À l’heure de la crise écologique, comment institutionnaliser les politiques de sobriété ? C’est à cette question cruciale que s’attelle Bruno Villalba dans un essai aussi dynamique qu’érudit.
Ce voyage au pays des politiques de la sobriété nous emmène au plus profond de nos aspirations, au détour d’un panorama des traditions spirituelles. Bruno Villalba se ressource dans les fondamentaux écologistes (Ellul, Charbonneau, Illich, Gorz…), y puisant des citations rafraîchissantes. Pour l’auteur, la sobriété est d’abord une affaire de limites et celles-ci sont de trois ordres : planétaires, mais également temporelles et cognitives.
Devant ces limites, il s’attache à déconstruire la fuite en avant que constitue le technosolutionnisme, à travers une approche conséquentialiste (focalisation sur les conséquences des choix politiques). À une sobriété édulcorée, compatible avec la religion de l’abondance, il oppose une sobriété comme « mesure de la limite ».
Traquant le superflu, elle permet de renouer avec les impasses du « manque de manque » (Günther Anders). Cette sobriété impose un renoncement qu’on peut expérimenter à titre individuel. L’auteur intègre des anecdotes personnelles, notamment sur la consommation de viande, mais qu’il s’agit surtout de traduire à un plan structurel : un nouveau récit est nécessairement convoqué par une sobriété bien pensée.
La sobriété ne repose pas uniquement sur des politiques socialement justes : elles doivent être mises en débat sur des bases saines.
L’ouvrage ne fait pas l’impasse sur les conditions sociales de la sobriété, appelant à une « égalité de renoncement » en même temps qu’à une forte redistribution. L’enjeu du pouvoir d’achat, pierre d’achoppement des discours écologistes, y est courageusement disséqué. La sobriété rime alors avec l’éloge d’une société décente, dans un monde où le suffisant peut devenir une matrice plus solide que le consumérisme. Ce faisant, l’auteur n’oublie pas (il y consacre un chapitre entier) la promesse d’émancipation, ou d’autonomie individuelle, qui ne doit jamais être oubliée par nos représentants.
Mais institutionnaliser la sobriété ne repose pas uniquement sur des politiques socialement justes : elles doivent être mises en débat sur des bases saines.
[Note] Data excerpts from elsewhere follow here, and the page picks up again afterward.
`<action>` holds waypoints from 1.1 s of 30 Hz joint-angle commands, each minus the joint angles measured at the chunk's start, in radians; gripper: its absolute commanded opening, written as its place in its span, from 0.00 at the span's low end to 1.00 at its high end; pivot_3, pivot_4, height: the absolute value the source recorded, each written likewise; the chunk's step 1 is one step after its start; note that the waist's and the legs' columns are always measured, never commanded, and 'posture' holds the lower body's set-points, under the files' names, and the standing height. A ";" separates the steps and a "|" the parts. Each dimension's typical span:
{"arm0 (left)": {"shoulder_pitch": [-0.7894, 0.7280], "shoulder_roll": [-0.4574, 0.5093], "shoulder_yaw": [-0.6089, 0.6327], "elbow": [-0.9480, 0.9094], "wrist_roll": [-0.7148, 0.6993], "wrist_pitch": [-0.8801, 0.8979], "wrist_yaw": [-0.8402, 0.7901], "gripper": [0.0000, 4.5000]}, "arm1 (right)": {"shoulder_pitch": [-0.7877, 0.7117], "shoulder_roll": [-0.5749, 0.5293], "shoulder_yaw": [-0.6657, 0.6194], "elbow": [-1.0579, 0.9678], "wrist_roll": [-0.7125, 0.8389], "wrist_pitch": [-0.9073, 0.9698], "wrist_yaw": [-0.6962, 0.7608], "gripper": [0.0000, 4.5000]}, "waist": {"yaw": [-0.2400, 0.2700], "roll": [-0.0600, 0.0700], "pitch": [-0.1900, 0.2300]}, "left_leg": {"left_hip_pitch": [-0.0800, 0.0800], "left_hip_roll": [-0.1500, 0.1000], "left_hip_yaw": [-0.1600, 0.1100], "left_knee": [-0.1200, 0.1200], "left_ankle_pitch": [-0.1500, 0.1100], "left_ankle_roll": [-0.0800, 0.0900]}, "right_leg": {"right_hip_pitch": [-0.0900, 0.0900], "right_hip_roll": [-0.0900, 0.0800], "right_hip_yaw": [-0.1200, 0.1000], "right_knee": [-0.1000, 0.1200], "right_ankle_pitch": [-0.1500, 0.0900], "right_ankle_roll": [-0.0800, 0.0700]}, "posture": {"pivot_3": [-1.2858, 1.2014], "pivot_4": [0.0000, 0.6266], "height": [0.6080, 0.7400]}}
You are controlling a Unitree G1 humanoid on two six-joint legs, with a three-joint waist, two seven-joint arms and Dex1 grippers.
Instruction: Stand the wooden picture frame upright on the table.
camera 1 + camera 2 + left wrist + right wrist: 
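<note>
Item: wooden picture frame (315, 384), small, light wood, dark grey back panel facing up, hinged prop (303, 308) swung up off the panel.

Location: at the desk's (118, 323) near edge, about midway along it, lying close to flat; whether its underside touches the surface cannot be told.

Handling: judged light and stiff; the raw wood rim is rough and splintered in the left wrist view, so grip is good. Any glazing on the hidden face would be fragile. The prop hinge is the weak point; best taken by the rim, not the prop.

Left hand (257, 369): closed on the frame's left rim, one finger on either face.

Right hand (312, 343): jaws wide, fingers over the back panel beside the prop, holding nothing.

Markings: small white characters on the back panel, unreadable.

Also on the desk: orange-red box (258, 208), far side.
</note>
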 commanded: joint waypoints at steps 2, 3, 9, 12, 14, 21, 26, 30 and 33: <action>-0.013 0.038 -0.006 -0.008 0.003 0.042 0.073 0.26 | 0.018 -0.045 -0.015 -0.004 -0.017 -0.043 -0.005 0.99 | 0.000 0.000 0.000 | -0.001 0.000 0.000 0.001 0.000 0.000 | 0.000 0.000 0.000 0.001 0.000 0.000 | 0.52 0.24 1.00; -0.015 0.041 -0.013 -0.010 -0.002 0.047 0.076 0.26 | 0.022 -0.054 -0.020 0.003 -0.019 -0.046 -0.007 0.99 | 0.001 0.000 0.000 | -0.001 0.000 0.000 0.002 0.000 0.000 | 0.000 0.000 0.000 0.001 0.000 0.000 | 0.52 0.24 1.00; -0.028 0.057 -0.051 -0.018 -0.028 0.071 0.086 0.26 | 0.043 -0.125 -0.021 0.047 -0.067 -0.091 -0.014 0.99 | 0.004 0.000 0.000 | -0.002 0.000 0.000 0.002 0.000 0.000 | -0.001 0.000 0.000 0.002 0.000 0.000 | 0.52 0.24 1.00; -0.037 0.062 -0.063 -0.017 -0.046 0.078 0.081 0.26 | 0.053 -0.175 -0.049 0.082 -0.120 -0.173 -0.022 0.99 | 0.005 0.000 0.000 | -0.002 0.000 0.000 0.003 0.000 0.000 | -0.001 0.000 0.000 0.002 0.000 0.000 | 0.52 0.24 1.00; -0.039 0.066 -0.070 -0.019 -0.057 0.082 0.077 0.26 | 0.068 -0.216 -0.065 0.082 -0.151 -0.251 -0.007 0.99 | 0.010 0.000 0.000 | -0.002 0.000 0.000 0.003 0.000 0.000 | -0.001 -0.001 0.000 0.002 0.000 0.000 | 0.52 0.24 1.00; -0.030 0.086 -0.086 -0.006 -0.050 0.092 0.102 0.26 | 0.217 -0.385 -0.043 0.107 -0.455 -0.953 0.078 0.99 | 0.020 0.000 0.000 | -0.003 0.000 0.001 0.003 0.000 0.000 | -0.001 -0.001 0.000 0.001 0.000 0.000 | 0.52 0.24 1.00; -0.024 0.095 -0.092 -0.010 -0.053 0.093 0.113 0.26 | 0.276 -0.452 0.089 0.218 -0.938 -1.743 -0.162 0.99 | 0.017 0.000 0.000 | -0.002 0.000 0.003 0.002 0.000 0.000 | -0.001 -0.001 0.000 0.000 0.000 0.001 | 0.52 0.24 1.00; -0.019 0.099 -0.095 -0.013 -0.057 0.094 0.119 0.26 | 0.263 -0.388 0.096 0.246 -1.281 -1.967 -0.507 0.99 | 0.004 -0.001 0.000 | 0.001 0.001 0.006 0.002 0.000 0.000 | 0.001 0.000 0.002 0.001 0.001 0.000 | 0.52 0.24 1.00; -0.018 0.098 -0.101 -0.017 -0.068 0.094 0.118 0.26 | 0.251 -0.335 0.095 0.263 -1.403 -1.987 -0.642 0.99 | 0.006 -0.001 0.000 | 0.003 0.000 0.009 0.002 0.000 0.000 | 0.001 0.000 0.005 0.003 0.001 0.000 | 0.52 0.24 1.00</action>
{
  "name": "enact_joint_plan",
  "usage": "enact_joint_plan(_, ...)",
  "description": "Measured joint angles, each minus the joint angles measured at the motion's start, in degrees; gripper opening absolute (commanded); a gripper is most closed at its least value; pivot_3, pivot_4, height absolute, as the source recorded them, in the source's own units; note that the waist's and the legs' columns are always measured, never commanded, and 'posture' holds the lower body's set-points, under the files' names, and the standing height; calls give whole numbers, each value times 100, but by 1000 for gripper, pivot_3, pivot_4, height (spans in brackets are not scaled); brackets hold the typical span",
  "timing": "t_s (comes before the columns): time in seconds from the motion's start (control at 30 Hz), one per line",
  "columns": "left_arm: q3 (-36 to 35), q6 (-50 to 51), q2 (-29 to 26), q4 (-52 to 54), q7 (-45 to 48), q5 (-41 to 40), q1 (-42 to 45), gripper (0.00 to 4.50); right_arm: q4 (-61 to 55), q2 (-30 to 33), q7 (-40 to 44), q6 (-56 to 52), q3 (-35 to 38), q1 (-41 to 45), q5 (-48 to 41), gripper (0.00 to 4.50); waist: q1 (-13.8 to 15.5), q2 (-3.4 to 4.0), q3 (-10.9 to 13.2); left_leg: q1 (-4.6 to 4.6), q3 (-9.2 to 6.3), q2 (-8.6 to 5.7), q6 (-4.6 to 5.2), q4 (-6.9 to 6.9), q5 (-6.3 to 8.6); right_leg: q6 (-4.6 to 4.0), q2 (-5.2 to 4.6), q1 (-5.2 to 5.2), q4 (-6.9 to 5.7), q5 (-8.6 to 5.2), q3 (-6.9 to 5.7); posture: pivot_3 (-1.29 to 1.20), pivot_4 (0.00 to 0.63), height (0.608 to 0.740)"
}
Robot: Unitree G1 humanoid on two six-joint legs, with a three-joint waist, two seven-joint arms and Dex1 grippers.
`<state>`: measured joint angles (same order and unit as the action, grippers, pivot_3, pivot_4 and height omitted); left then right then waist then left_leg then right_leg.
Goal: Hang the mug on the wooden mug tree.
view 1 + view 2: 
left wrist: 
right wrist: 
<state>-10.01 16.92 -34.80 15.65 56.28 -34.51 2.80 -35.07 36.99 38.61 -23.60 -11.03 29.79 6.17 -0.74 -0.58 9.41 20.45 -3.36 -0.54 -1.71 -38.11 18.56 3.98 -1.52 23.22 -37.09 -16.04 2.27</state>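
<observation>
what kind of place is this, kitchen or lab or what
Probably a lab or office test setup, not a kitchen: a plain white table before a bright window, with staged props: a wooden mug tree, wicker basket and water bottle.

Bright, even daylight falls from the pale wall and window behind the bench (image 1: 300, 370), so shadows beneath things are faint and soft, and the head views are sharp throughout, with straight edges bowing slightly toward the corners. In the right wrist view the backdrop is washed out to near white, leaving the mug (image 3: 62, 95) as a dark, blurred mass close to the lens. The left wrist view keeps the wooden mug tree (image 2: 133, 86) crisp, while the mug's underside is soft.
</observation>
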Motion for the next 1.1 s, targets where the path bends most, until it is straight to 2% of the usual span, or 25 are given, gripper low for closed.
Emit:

Ainsi les politiques telles que la carte carbone ou le rationnement sont-elles discutées, sans omettre leurs aspérités, avec comme principale recommandation qu’on les mette en débat. On pourra reprocher à Bruno Villalba de ne pas nous livrer une politique « clé en main ». Mais était-ce une attente raisonnable ? L’auteur appelle plutôt à un mix de politiques de sobriété, tantôt contraignantes, tantôt incitatives.
Au fil de l’ouvrage, on comprend que la sobriété est en réalité « une politique du seuil » : d’un côté, les apories de l’abondance, de l’autre, le spectre de l’effondrement. Une politique indispensable donc, n’en déplaise aux contempteurs de la croissance verte.
Malgré sa robustesse (la sobriété ne se comptant visiblement pas en pages), l’ouvrage est accessible. Les lecteurs pressés pourront puiser dans les chapitres qui les intéressent, les autres pourront savourer la profondeur des auteurs qui y sont convoqués.